Development of an enzyme-linked immunosorbent assay for the detection of gentamycin residues in animal-derived foods

An enzyme-linked immunosorbent assay (ELISA) was developed using a polyclonal antibody with high affinity and specificity for detecting gentamycin in animal-derived foods. The half-maximum inhibition concentration (IC50) and limit of detection (LOD, calculated as IC15) of the ELISA for gentamycin in phosphate buffer were 0.3 and 0.03 ng/ml, respectively. The assay showed low cross-reactivity with other aminoglycoside antibiotics except sisomycin (52.5%), which indicated that the assay had high specificity. The trichloroacetic acid solution was selected as extraction buffer for eight animal-derived foods to effectively eliminate the matrix effect and extract gentamycin.

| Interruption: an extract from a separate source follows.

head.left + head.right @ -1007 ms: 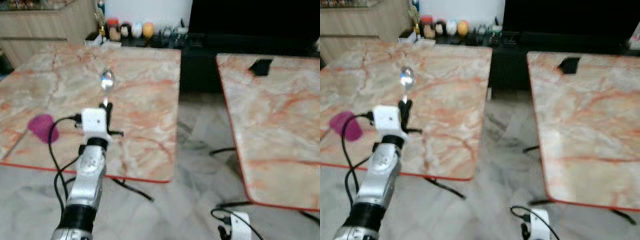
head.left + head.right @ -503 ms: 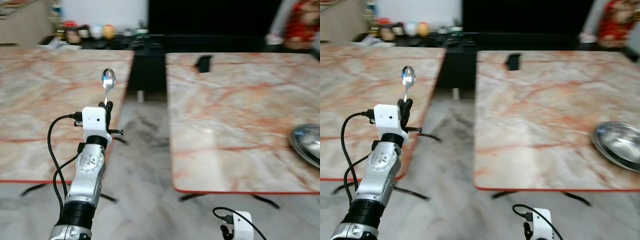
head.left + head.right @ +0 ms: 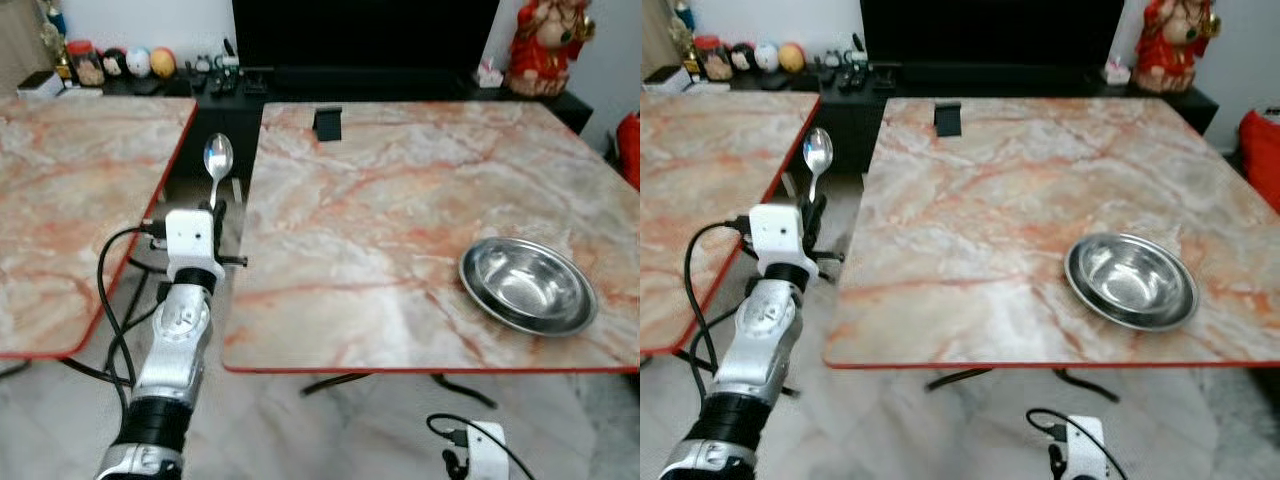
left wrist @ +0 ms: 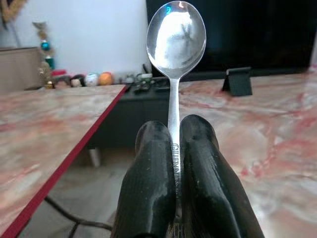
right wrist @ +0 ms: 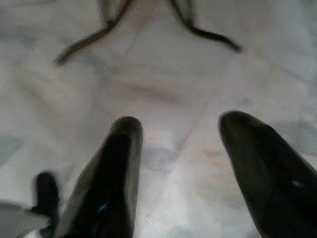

The recoveries for gentamycin from eight fortified food samples, at three concentrations of 8, 20, and 50 μg/kg, were ranged from 69% to 118% and the coefficients of variation were less than 12%. The LODs of this assay for gentamycin in eight chosen animal-derived foods were 3 μg/kg. The whole detecting process could be finished within 1.5 h. The ELISA allows for a rapid, sensitive, specific, accurate, and low-cost determination of gentamycin residues in animal-derived foods.

► We produced a polyclonal antibody with high affinity and specificity for gentamycin. ► We developed a sensitive and accurate ELISA to detect gentamycin residues. ► The trichloroacetic acid solution was selected as extraction buffer. ► The pretreatment procedure of food samples is simple and rapid.